Reduce allocations for 3D Arrays

xspeng · November 2, 2022, 4:42pm

When I solve large scale ODEs (136 equations), I try to extract some common factor and calculate them before using them in the equations, however that will take me a 3D array, which will take me quite a lot of allocations. And the program do become 10 times faster with this way although there are more allocations. For my real program initially, there are 53 allocations with a run time of 10s, with this method, there are 70K allocations with a run time of 1s. And I am sure this allocation is from the 3D array, which can not be set to be static array, I am just wondering how to make this 3D array not cause allocation.
Here I just take 4 equations from my real program, but still can be run…
I have to add one point, I already know the size of the 3D array, which is (Len, 12, 4)

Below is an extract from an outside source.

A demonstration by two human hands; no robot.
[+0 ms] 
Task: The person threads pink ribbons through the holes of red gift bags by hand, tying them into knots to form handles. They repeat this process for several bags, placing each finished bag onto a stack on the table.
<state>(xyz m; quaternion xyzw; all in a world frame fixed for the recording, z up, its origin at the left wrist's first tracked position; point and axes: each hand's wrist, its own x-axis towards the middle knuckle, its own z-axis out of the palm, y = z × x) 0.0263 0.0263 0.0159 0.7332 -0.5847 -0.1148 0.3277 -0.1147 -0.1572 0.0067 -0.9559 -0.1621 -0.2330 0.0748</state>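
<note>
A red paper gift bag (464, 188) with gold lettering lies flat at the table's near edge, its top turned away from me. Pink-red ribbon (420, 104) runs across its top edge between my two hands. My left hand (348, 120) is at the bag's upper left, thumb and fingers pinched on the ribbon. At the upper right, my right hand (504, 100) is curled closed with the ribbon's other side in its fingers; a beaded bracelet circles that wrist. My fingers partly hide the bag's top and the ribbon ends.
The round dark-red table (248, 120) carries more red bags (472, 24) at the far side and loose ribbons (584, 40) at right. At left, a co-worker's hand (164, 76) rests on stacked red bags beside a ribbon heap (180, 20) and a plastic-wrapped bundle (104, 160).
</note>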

function Test3DMolasses(dy, y, p, t)
    para01, delta, s, Polar, a, b, c, Len, ft, ftc = p
    vx, vy, vz, rx, ry, rz, theta1, theta2 = para01

    # s1  s2 are sqrt(Ik/Isat)
    # sigma+ means the laser component polarization from the positive direction is +
    aplus = -1.0im * cis(theta1) * cos(k * rx + k * vx * t / Gamma) + cis(theta2) * sin(k * ry + k * vy * t / Gamma) + cos(k * rz + k * vz * t / Gamma) - 1.0im * sin(k * rz + k * vz * t / Gamma)
    bplus = sqrt(2.0) * cis(theta1) * sin(k * rx + k * vx * t / Gamma) + sqrt(2.0) * cis(theta2) * cos(k * ry + k * vy * t / Gamma)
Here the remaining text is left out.